Marketing strategist, social and real estate entrepreneur Precious Price found financial freedom by living in a tiny home, which not only provided her with a simpler lifestyle but also eliminated her housing costs. She built a tiny house in her investment property’s backyard in Atlanta for $35,000 and earned back the investment in just two years by renting it out. Her success led her to coach others to earn five figures with short-term rentals and launch her company LANDRIFT, which is a learning platform offering insights into the real estate market to promote homeownership. In a TEDx talk, she discussed housing insecurity and the need for capital and social good in real estate.
Price decided to construct a smaller unit after feeling her three-bedroom, two-bathroom house was too large, which she had purchased for $196,000. Construction of her tiny home began in October 2020, and the original budget was $25,000. However, she ended up spending $35,836 after construction was completed in March 2021 due to some shoddy work by contractors and buying extra wood. She rented a room in her neighbor’s house while her new micro-dwelling was being built and rented out the tiny home on Airbnb to make up for overages. She later moved into the tiny house to experience tiny home living and to save money.
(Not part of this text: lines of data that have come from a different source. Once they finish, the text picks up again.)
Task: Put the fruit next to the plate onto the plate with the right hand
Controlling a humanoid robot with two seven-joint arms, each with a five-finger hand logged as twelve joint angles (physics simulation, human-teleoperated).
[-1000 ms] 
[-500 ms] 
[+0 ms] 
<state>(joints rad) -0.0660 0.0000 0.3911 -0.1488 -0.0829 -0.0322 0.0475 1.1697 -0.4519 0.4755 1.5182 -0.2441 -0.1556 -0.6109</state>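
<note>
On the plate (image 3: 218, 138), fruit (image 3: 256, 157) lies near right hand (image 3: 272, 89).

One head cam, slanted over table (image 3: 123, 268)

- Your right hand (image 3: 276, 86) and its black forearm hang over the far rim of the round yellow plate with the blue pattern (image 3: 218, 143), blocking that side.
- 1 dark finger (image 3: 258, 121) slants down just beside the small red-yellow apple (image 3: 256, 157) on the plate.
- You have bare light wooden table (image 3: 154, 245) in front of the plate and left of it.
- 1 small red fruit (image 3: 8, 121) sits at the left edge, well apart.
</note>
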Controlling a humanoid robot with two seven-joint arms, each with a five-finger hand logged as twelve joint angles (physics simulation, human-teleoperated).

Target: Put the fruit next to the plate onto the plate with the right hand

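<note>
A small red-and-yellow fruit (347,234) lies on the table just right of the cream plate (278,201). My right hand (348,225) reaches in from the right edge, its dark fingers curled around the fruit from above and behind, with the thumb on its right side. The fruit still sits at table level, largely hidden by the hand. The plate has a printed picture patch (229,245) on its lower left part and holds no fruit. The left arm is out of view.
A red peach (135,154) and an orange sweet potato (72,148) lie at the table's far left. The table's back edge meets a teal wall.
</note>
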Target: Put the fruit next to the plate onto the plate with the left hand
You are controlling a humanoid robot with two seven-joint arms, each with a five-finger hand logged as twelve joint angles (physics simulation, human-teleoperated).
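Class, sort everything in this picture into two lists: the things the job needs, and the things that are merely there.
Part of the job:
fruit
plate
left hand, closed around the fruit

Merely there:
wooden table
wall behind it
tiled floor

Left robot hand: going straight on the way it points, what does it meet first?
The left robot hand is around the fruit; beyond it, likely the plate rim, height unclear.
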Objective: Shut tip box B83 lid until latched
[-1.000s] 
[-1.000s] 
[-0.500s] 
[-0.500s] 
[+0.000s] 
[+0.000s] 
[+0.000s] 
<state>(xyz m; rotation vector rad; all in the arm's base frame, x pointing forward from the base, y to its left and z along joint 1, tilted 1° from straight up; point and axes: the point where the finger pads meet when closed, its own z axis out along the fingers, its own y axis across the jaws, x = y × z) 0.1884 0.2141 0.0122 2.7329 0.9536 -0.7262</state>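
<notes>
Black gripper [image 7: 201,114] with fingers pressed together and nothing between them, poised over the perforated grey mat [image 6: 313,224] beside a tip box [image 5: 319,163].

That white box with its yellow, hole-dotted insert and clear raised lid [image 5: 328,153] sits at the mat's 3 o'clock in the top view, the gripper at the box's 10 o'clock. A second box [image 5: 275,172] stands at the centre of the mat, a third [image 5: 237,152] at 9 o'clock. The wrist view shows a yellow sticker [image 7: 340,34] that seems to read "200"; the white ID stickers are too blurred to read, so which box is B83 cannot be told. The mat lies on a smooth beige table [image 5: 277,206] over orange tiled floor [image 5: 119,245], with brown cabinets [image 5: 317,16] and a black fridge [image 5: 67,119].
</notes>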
The cozy Atlanta abode is less than 300 sq. ft. and features everything she needs. Walking through the front door, you see the living room to the left and the dining area to the right. There is a comfy couch with extra storage underneath, and a small TV mounted high on the opposite wall provides the perfect viewing angle. The extended countertop serves as a dining nook with two stools tucked in underneath it. Beyond the nook is the kitchen, Price’s favorite area of her home, which hosts an almost full-sized refrigerator, abundant counter space and cabinets, a small induction cooktop, and a full-sized sink. A floating shelf holds a microwave and some other items, and windows and mirrors throughout the unit make it feel open and airy.
The bathroom is hidden behind a sliding barn door, with glass doors on the full-sized shower to create the illusion of a larger space. The toilet and sink are adjacent to the shower, along with a towel rack and floating shelf for extra storage. To the right of the front door is a compact office with a wall-mounted folding desk and chair, while to the left is a library ladder that leads up to the loft space sleeping area.
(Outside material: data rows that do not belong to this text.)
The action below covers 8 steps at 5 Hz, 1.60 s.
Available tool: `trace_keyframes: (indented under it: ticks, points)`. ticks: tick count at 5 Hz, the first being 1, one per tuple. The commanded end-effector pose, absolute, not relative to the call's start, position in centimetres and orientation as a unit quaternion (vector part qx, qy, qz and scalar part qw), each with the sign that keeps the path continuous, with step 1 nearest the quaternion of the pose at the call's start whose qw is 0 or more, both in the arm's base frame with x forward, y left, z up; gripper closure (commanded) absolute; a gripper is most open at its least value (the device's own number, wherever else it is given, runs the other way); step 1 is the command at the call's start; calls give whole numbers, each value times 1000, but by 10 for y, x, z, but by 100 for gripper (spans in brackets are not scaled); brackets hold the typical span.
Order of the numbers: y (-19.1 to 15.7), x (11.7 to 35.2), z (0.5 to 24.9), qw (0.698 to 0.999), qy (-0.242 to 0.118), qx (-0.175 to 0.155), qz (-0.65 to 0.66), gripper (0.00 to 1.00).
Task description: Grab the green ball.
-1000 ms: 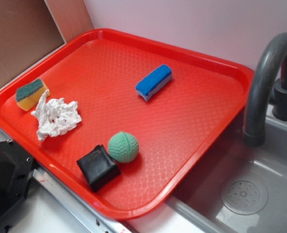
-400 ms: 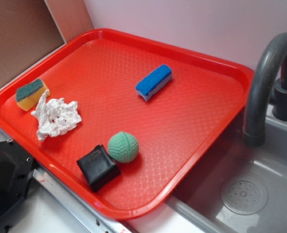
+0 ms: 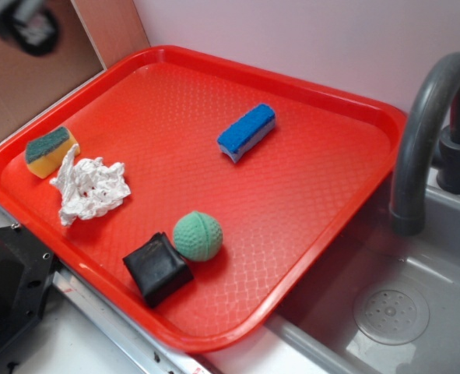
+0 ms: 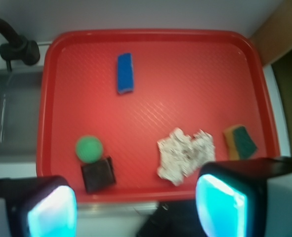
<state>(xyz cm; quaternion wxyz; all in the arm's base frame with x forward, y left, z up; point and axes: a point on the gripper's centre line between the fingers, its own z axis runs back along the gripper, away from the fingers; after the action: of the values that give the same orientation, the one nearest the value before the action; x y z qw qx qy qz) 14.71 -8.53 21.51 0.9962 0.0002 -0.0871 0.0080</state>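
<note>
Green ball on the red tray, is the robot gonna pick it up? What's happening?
Nothing is being held yet. The green ball sits on the red tray, right beside a black pouch. A crumpled white paper, a yellow sponge and a blue sponge lie there too. The robot's claw hangs high above the tray, its fingers spread wide open, looking down. A sink is next to the tray.
</note>
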Motion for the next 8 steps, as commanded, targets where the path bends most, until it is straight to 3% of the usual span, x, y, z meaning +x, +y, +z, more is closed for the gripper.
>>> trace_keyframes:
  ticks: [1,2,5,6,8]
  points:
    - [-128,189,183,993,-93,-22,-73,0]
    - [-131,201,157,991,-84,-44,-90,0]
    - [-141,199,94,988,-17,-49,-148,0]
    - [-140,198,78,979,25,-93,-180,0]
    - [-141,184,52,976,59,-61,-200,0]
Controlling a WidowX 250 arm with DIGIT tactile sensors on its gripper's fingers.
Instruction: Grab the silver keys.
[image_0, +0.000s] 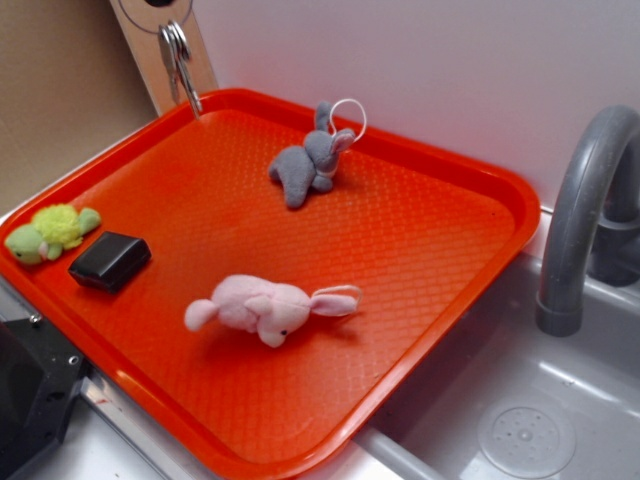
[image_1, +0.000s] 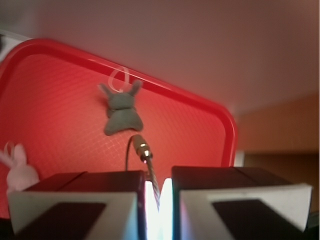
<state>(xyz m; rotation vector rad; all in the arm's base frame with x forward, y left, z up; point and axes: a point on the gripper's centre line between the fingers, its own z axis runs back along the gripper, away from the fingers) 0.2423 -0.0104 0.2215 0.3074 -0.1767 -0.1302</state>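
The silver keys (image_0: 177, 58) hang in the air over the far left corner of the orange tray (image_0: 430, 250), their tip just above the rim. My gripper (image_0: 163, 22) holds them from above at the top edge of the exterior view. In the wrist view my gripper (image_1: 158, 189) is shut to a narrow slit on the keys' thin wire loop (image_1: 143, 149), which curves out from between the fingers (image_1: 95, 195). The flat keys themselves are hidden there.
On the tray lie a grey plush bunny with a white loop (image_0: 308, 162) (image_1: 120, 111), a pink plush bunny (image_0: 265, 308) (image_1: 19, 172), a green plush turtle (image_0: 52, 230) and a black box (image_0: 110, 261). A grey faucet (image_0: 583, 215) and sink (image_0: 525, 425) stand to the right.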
Price’s tiny home is basically a standalone studio apartment, and she describes it as a baby to her. The backyard, which is shared with the student tenants of the larger house, features a fire pit. Her tenants pay the mortgage on the primary house, along with bringing in additional income, while she lives in the smaller house for free. This has allowed Price to get ready to look toward building an additional structure on the site.